Bounding the diameter-width ratio using containment inequalities of means of convex bodies

TL;DR

This paper characterizes the relationship between diameter and width ratios of planar convex sets using containment inequalities involving Minkowski differences and asymmetry measures.

Contribution

It provides a complete description of the possible diameter-width ratios for planar pseudo-complete sets based on Minkowski asymmetry and containment inequalities.

Findings

Derived bounds for the diameter-width ratio in terms of Minkowski asymmetry.

Established the region of possible values of the containment factor τ(K).
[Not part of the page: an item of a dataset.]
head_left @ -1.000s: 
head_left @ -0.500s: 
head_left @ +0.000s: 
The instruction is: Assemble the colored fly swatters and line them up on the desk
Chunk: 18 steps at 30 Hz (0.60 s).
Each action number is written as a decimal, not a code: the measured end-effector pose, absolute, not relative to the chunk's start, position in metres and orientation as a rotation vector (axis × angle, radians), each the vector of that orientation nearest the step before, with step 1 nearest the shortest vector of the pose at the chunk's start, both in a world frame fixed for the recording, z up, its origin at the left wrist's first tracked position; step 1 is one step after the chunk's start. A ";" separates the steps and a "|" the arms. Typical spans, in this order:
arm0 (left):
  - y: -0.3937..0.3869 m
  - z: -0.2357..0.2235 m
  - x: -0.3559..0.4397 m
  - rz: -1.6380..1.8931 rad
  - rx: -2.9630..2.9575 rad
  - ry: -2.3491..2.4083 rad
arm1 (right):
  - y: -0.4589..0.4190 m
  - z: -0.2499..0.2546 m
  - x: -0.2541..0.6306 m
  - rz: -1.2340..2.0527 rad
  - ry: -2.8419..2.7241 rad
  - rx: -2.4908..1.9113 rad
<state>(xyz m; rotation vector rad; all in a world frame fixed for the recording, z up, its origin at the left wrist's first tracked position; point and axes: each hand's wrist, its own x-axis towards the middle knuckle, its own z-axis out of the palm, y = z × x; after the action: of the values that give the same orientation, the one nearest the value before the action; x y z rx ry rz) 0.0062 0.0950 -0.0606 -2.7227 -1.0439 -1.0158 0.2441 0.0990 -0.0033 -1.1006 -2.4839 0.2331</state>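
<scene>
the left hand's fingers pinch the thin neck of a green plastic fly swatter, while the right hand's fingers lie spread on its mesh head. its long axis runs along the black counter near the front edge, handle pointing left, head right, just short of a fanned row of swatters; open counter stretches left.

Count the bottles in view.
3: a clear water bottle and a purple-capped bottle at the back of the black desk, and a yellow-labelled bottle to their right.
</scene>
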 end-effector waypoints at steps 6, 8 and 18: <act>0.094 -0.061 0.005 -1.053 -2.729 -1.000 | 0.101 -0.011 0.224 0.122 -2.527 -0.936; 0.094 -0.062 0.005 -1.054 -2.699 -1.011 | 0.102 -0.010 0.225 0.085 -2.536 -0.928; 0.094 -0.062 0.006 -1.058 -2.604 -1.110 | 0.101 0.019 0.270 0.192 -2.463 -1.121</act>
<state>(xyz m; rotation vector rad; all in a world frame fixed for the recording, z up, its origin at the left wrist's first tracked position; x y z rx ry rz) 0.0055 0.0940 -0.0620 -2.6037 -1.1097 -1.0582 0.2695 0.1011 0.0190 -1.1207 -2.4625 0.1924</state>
Connected geometric inequalities with Minkowski asymmetry in the planar case.

Abstract

We completely describe the region of possible values of the diameter-width ratio for planar pseudo-complete sets in dependence of the Minkowski asymmetry. In order to do this, we focus on the containment inequalities of $K \cap (-K)$ and $\frac{K-K}{2}$ for a Minkowski centered convex compact set $K$, i.e. we define $\tau(K)$ to be the smallest possible factor to cover $K \cap (-K)$ by a rescalation of $\frac{K-K}{2}$ and give the region of the possible values of $\tau(K)$ in the planar case in dependence of the Minkowski asymmetry of $K$.